Echocardiogram for Stroke
Echocardiograms are ultrasound-based procedures that are used to find out if there is an abnormality of the heart that could lead to stroke. There are two main types of echocardiograms:
- Transthoracic echocardiograms (or TTE) examine the heart through the chest. TTEs are the most commonly performed and give information about the size of the heart chamber, the motion of its walls and the movement of its valves.
- Transesophageal echocardiograms (or TEE) examine the heart through the throat. TEEs provide images of the internal structures of the heart and its blood vessels.
Physicians often request a TTE for a patient when they suspect cardiac embolus (blood clot formation in the heart), which is a leading cause of stroke because most blood clots in the heart eventually come loose and travel to the brain. TTE is routinely performed after a heart attack as part of the subsequent stroke evaluation and can be used to prevent a future stroke if an abnormality is detected.
TEEs are usually only prescribed after abnormalities are detected in the results of the TTE, or if the TTE was not able to show enough of the heart structure. A TEE’s images can provide additional information about the heart’s condition.
How echocardiograms work
In TTE, a clear water-based gel is placed on the area of the chest where the heart is located. This lubricating gel allows the transducer (a device that both puts out and detects ultrasound signals) to slide around easily on the skin.

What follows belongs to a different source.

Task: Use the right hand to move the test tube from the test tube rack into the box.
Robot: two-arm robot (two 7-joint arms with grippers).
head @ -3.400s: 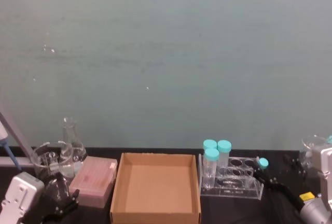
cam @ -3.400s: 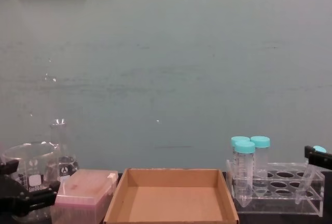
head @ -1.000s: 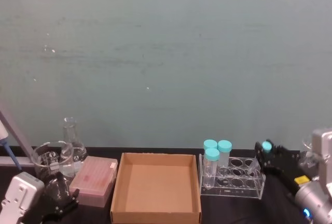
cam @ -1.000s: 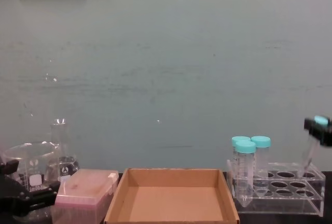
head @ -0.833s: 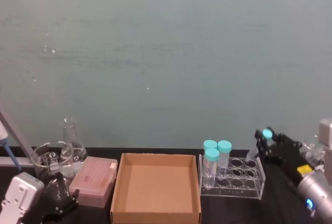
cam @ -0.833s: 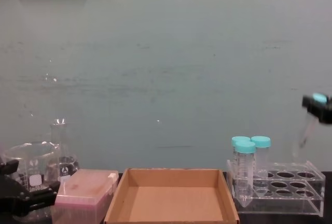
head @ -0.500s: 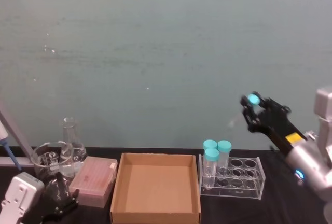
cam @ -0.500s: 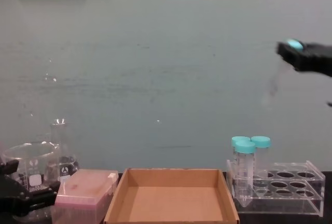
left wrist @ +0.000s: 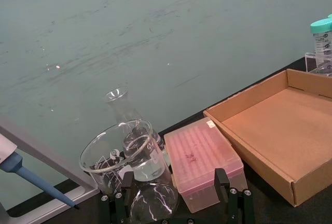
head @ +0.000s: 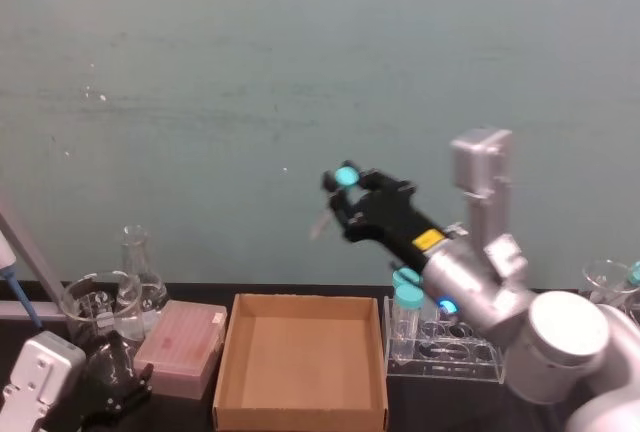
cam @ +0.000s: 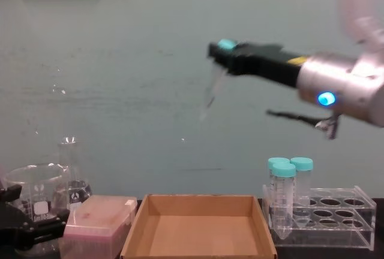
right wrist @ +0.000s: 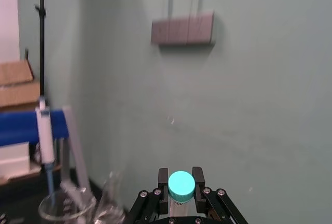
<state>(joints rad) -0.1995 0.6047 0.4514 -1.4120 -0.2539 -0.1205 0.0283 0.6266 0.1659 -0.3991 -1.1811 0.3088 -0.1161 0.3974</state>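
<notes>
Right hand [head: 343, 190]: high in the air, left of the test tube rack [head: 425, 360] and up above the box [head: 300, 352]. Its black fingers are clamped on the test tube [head: 345, 176], just under the cap.
Test tube: out of the rack, up in the air. Its teal cap is on top and its pointy end hangs down, tipped a bit to the left.
Box: brown and flat, in the middle of the black desk [head: 430, 404].
Test tube rack: clear, on the desk just to the right of the box. Three fat tubes [head: 408, 302] with teal caps stand at its left end.
Left hand [left wrist: 171, 209]: low at the left, near the front of the desk, its fingers wide apart.
Pink box [head: 180, 347]: just left of the brown box.
Glass things: a beaker [head: 95, 307] and a flask [head: 138, 272] stand behind the pink box.
</notes>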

Images of the artery are shown on a video screen when the transducer is placed on the skin. The physician or technologist performing the scan may occasionally reposition the transducer to view these arteries from many different angles. A dye of agitated saline (salt water) may additionally be injected to detect leaking between the heart’s chambers. TTEs are noninvasive and painless, and require about 45 minutes to complete.

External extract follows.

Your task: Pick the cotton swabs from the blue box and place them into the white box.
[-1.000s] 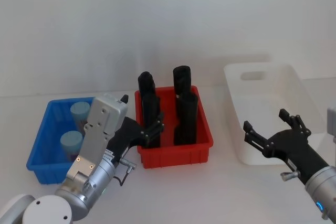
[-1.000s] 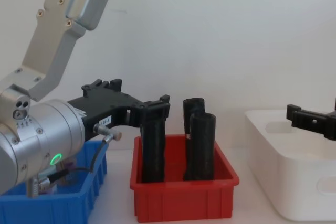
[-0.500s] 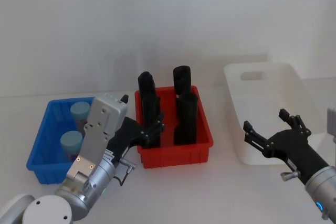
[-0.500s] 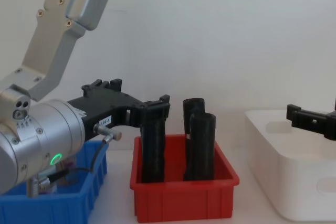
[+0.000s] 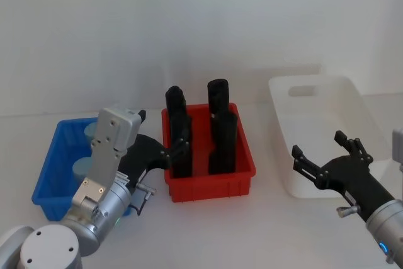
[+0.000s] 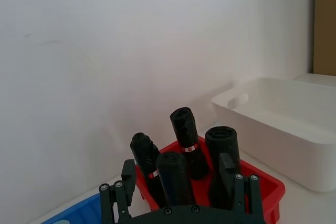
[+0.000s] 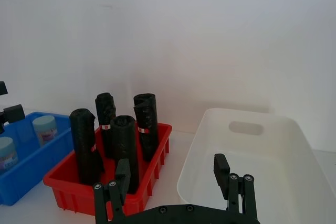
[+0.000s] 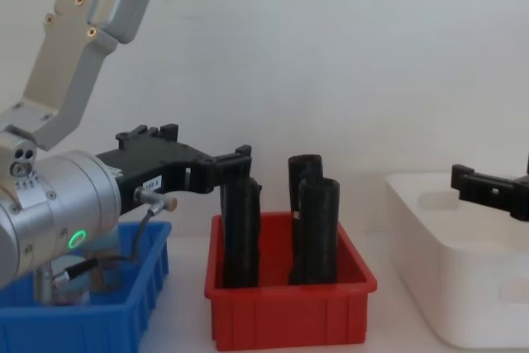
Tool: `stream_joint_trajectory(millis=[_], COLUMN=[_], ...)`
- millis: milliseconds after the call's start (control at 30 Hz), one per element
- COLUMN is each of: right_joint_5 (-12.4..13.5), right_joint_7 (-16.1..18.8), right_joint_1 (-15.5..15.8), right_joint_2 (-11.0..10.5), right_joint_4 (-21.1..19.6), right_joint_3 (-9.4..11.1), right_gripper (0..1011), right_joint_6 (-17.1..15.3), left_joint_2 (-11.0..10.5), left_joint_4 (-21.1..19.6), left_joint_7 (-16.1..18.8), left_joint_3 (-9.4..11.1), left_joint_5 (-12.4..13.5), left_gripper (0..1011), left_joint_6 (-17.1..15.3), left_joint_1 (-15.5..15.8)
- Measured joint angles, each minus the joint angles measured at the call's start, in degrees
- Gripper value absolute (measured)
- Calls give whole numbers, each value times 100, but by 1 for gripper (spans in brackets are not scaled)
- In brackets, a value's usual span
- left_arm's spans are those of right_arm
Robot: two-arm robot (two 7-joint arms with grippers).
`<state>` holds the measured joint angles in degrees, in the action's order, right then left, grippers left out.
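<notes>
Swung leftward, the left tool [image 5: 161,131] hangs released and empty, the cotton swabs [image 5: 80,168] just below-left of it in the blue box [image 5: 45,174]

You had the cotton swabs [image 7: 44,128] as two clear jars standing upright in the blue box [image 5: 49,157], pale teal lids up and pinkish labels showing, one behind the other. Your white box [image 5: 327,124], round-cornered with a slot handle, sat open-topped well apart on the robot's right.
</notes>
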<state>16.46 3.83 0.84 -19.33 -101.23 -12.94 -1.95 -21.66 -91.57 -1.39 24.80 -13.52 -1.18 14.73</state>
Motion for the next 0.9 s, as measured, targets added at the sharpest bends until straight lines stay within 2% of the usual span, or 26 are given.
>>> stream_joint_trajectory(millis=[633,900], right_joint_5=[0,0], right_joint_7=[0,0], right_joint_1=[0,0], right_joint_2=[0,0], right_joint_4=[0,0], right_joint_3=[0,0], right_gripper=[1002,1002], right_joint_6=[0,0], left_joint_2=[54,68], left_joint_4=[840,1220], left_joint_7=[92,160], left_joint_3=[-376,-505], left_joint_5=[-633,-824], left_gripper=[1000,1000], left_joint_6=[-346,-480], left_joint_1=[353,468])
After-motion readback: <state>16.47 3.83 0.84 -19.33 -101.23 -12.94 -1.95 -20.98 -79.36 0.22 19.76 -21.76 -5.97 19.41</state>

A TEE is a little more complicated and requires preparation before it can be done, and may require the presence and care of an anesthesiologist. You may be asked not to eat or drink (except water) for eight hours before the test. (Be sure to speak to your physician about adjusting any medications, such as insulin.)

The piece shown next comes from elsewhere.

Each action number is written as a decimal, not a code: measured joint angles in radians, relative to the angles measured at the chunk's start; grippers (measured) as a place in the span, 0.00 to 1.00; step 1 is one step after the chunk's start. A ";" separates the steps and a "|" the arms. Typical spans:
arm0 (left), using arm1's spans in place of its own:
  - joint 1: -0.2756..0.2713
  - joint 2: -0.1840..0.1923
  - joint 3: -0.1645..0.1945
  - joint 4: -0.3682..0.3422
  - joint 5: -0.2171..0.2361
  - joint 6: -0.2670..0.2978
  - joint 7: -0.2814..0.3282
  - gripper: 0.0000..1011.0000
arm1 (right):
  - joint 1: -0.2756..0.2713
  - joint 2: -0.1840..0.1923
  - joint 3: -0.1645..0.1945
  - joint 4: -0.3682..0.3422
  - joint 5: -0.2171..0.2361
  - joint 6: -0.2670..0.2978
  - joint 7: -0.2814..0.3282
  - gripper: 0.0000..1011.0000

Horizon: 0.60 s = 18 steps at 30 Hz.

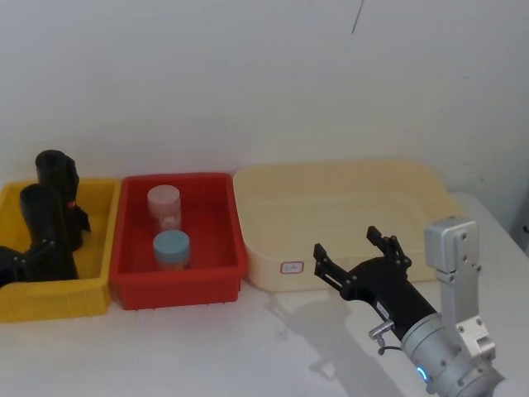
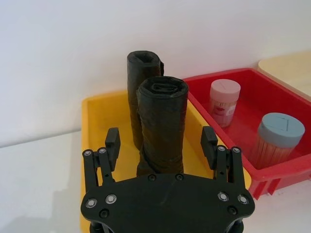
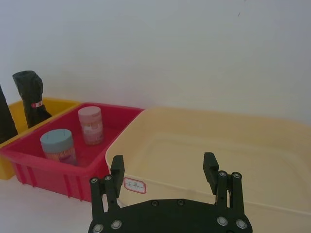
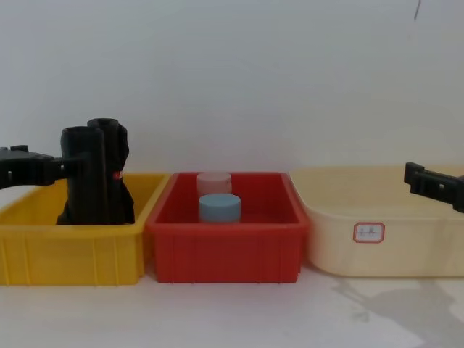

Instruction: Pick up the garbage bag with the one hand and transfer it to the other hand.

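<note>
The garbage bag (image 2: 163,131) is a black rolled bundle standing upright in the yellow bin (image 1: 95,223), also seen from the head (image 1: 45,227) and the chest (image 4: 83,174). My left gripper (image 2: 161,136) is open, one finger on each side of the bag's lower half with small gaps; from the head it sits at the far left (image 1: 33,252), and from the chest it reaches in from the left (image 4: 43,167). My right gripper (image 1: 347,241), on the arm with the blue ring, hangs open and empty over the front edge of the cream tray (image 1: 331,207).
A second black bundle with a small red mark (image 1: 58,178) stands just behind the bag in the same bin. The red bin (image 1: 215,223) in the middle holds a pink-lidded jar (image 1: 164,203) and a blue-lidded jar (image 1: 171,246). A white wall rises behind the bins.
</note>
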 joint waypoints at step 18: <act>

During the TEE procedure itself, you receive a sedative medicine intravenously to make you more comfortable. You then need to swallow a thin, flexible tube that includes a special probe. You may need to gargle an anesthetic to numb your throat and tongue so that you can swallow the probe more easily. The test takes longer than TTE, usually about 90 minutes, and you may need to stay for a few hours longer for the sedative to wear off.